Have you ever given a knee-jerk reaction?
One of the skills I’ve learnt as a writer is to be patient and edit what I say. It’s a valuable skill as a writer. But it’s made me more cautious about expressing my opinion or giving knee-jerk reactions and I’m not sure that is always healthy. Sometimes, I’ve written out emails and texts which get right to the heart of what I want to say quite bluntly. But fearing the consequences, nine times out of ten, I leave them in draft until I’ve calmed down, sometimes for days and a lot of the time I never send those emails even when I have every valid reason to press “send”.
Primarily, this is because I’ve realised over the years it is often a complete waste of my time and energy corresponding with people who can never see someone else’s point of view, who have zero empathy.
You might as well invest your time in doing something constructive. Like putting out the bins.
However, there it is quite satisfying about giving an honest, full-frontal reaction. And letting go of pent-up emotions can be a good thing because keeping them in can make you seriously ill.
I have had a few situations lately where my intensity of emotions was so great I have given knee-jerk reactions.
And on reflection, I still think they were the right reactions.
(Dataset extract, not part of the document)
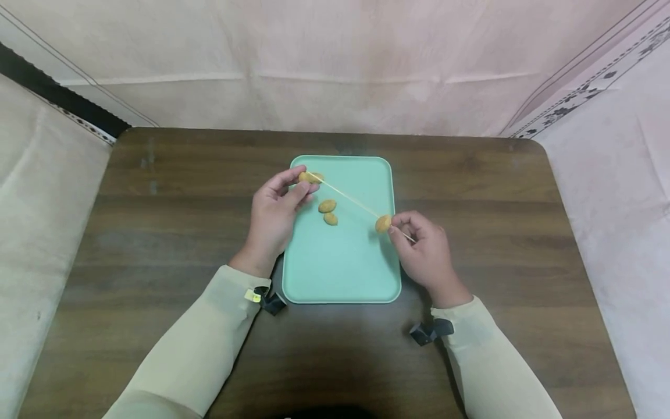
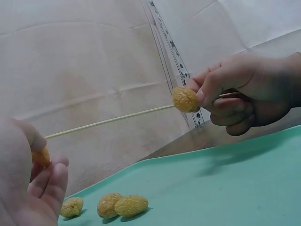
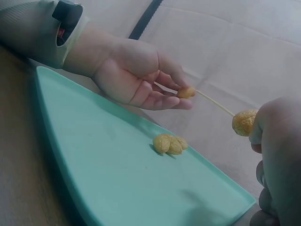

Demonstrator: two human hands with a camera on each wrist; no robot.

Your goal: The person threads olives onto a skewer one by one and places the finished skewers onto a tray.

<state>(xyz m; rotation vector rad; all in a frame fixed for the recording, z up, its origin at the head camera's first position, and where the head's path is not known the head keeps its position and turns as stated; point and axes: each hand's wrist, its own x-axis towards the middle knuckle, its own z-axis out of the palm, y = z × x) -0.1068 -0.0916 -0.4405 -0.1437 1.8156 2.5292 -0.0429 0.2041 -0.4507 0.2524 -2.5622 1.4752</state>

I was brought up with a strong sense of what is right and wrong and fair and my parents were kind, generous people.
And I realised I should stop consenting to these person’s poor behaviour by not speaking up. Because often these people are bullies. Bullies in relationships or bullies in the workplace. They rely on people’s fear and good nature to get their own way. And if I don’t speak up I am allowing them to continue riding roughshod over myself and others.
So maybe less thoughtful editing from now on. And more shooting from the hip is what’s needed.
Yes, I think so.
So, a question. If you’ve given a knee-jerk reaction, how did it work out for you?